Storing plant as a “bareroot”:
For tropical plants that have a bulb, like a Canna lilly, “bareroot” the plant -- which means removing all the soil around the plants, cutting off the leaves, and removing the bulbs to let them dry out.
-- Cut off the canna leaves and put a label on the plant.
-- Place the plant in a dark plastic bag with moistened peat moss, tie and store in a cool dark place, (40-50 degrees) until spring.
-- Check the plant once a month. If the peat moss is dry, spray with water, minimally. In the Spring, pot up the Canna Lily and take outdoors.
Propagate a new plant to grow indoors for spring:
When you propagate a plant like a begonia or ivy-leaf geranium, you take pieces of the stems to start new plants. This allows the plant to start a headstart growing indoors -- in time for a spring replanting.
-- Take a 4 to 6"-inch stem cutting of ivy geranium below a node (take cuttings from stems without flowers -- or cut the flowers off)

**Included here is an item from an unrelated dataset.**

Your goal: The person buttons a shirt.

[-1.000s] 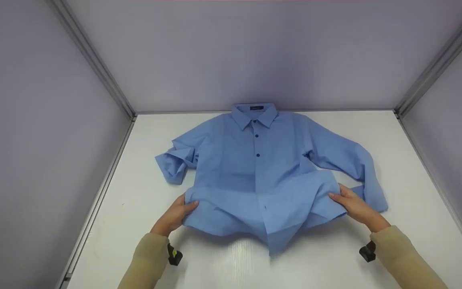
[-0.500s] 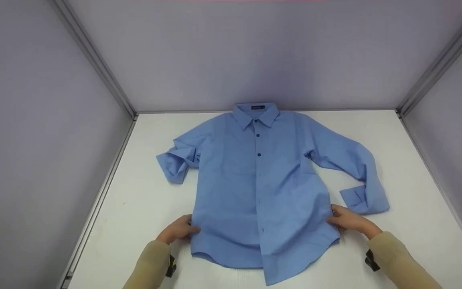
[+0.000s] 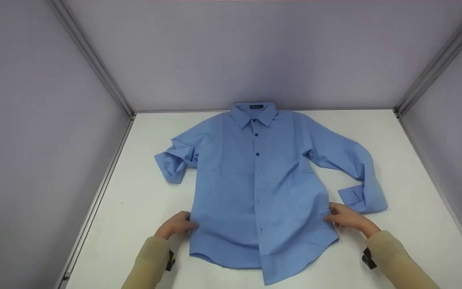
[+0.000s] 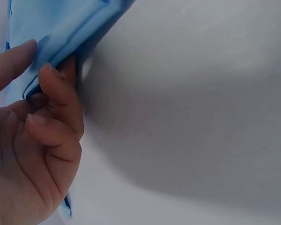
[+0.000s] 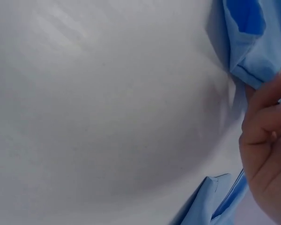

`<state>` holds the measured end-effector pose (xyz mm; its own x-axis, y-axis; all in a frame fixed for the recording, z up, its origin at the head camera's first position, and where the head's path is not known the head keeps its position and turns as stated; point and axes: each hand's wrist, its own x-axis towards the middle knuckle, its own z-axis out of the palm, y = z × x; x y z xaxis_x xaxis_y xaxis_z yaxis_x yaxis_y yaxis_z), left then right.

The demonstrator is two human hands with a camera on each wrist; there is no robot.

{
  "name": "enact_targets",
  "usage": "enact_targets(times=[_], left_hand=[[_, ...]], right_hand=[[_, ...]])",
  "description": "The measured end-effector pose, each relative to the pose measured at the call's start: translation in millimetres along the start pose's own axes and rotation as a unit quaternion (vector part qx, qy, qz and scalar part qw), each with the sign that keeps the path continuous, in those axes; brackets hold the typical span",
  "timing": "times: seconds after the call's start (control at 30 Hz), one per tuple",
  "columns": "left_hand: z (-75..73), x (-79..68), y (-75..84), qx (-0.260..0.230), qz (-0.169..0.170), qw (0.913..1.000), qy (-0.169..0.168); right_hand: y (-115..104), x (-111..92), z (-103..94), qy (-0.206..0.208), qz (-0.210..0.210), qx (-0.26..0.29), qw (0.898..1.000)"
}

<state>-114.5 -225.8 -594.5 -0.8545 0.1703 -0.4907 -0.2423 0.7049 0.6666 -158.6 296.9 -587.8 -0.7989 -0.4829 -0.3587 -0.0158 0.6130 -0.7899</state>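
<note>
Grasping the light-blue, long-sleeved fabric shirt (image 3: 231, 180) below its pointed collar (image 3: 239, 117) with left hand (image 3: 177, 224) and right hand (image 3: 347, 217); tug sides evenly.

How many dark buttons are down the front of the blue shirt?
3 in the head view: the top button at the collar, the second button just below it, and the third button lower on the chest. Others may be hidden.
</note>
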Motion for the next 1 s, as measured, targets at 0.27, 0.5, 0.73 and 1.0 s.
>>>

-- Dip in rooting hormone.
-- Place in pot prepared with moist, well-draining soil.
-- Place pot on a warm surface or use a plant heating pad to encourage root growth..
-- Don't allow soil to dry completely.
-- Once the roots grow, place the rooted plant in a very bright room or use a plant light.
-- Take outdoors in the spring.
Display as a Houseplant:
I taught Cameron how to grow tropical mandevilla vines in the summer, but now they need to be protected from cold temperatures. Care for mandevilla as a houseplant in a bright room with temps in 60 degree range.
-- Before bringing indoors, spray water on mandevilla vine to knock off any insects from leaves.
-- Once plant dries, repot with new potting soil and place in decorative container with a saucer.
-- Cut the stems to 8 inches. Cut down the foilage. It’s also normal for some plants to drop their leaves when first brought indoors on their own.
-- Then, place plants in a bright window or under a grow light.